As you can see, the main difference is from the block multiplication. So I make some change to nnp_convolution_output to let it use the same kernel as nnp_convolution_inference:

diff --git a/src/convolution-output.c b/src/convolution-output.c
index 1522cfb..d772c95 100644
--- a/src/convolution-output.c
+++ b/src/convolution-output.c
@@ -386,8 +386,8 @@ static enum nnp_status compute_fast_convolution_output(
                                                                matrix_multiplication_context.full_gemm = nnp_hwinfo.cxgemm.cX_conjb_upto_mr_x_nr;
                                                        }
                                                } else {
-                                                       matrix_multiplication_context.fast_gemm = nnp_hwinfo.sxgemm.only_mr_x_nr;
-                                                       matrix_multiplication_context.full_gemm = nnp_hwinfo.sxgemm.upto_mr_x_nr;
+                                                       matrix_multiplication_context.fast_gemm = nnp_hwinfo.hxgemm.only_mr_x_nr;
+                                                       matrix_multiplication_context.full_gemm = nnp_hwinfo.hxgemm.upto_mr_x_nr;
                                                }
                                                pthreadpool_compute_2d_tiled(threadpool,
                                                        (pthreadpool_function_2d_tiled_t) compute_matrix_multiplication,

Then the computation peformance is improved:

$ ./bin/convolution-benchmark -ic 256 -oc 256 -is 32 32 -ks 3 3 -m output -i 50 -a wt8x8 -ts compute
Batch size: 1
Input channels: 256
Output channels: 256
Input: 32x32 with implicit padding 0
Kernel: 3x3
Subsampling: 1x1
Algorithm: WT8x8
Threads: 4
Iterations: 50
Time: 297.317 ms
Input transform: 4.166 ms (1.4%) [0.6 GB/s]
Kernel transform: 46.298 ms (15.6%) [0.4 GB/s]
Output transform: 8.054 ms (2.7%) [0.3 GB/s]
Block multiplication: 238.641 ms (80.3%) [0.9 GFLOPS]
Overhead: 0.159 ms (0.1%)

but still much slower than nnp_convolution_inference.

jiecaoyu commented 6 years ago

I think this is because the nnp_convolution_output is designed for processing a larger batch size.
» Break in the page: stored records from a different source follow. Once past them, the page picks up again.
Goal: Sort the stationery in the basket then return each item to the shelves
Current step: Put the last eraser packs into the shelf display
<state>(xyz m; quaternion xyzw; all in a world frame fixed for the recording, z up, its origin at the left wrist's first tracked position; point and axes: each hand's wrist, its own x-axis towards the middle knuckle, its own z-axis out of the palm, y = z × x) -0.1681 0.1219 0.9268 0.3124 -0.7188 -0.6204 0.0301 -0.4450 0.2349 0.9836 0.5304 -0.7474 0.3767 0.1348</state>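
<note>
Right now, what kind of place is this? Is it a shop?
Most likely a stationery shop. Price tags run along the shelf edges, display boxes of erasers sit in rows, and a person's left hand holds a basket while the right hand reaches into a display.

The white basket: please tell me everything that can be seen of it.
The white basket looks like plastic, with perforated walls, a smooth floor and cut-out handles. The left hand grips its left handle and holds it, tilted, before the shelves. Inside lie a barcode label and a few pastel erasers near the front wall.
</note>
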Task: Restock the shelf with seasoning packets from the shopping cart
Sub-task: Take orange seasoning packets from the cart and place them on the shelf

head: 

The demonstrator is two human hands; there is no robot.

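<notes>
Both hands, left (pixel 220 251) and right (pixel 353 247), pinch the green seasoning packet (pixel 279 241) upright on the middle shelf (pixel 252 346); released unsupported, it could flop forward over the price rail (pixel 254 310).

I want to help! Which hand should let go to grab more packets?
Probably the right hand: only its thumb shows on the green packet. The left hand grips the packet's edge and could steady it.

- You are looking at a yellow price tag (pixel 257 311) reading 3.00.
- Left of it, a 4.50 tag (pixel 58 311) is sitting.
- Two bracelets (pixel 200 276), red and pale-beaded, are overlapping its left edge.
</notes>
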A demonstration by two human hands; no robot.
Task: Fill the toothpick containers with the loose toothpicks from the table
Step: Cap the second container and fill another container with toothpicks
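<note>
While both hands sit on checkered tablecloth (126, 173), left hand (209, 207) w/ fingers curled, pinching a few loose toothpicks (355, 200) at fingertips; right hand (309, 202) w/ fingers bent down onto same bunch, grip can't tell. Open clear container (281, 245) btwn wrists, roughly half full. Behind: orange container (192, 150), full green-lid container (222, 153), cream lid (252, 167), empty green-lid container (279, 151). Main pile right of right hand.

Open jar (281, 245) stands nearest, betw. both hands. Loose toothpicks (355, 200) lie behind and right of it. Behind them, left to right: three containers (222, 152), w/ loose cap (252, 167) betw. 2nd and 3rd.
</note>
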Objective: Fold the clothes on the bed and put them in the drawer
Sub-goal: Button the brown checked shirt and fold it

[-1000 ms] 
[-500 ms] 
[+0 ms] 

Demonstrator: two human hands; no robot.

I listed some results here:

./bin/convolution-benchmark -b <Batch-Size> -ic 256 -oc 256 -is 32 32 -ks 3 3 -m output -i 50 -a wt8x8 -ts compute
Batch-Size Time (ms) Estimated Relative Time to Inference
1 297.317 3.32x
2 320.964 1.79x
4 493.790 1.37x
8 669.373 0.93x
16 1127.133 0.79x

When Batch size > 8, nnp_convolution_output gets a win.

jiecaoyu commented 6 years ago

However, I think it might still be necessary to change the gemm kernel used in nnp_convolution_output to support Arm backend.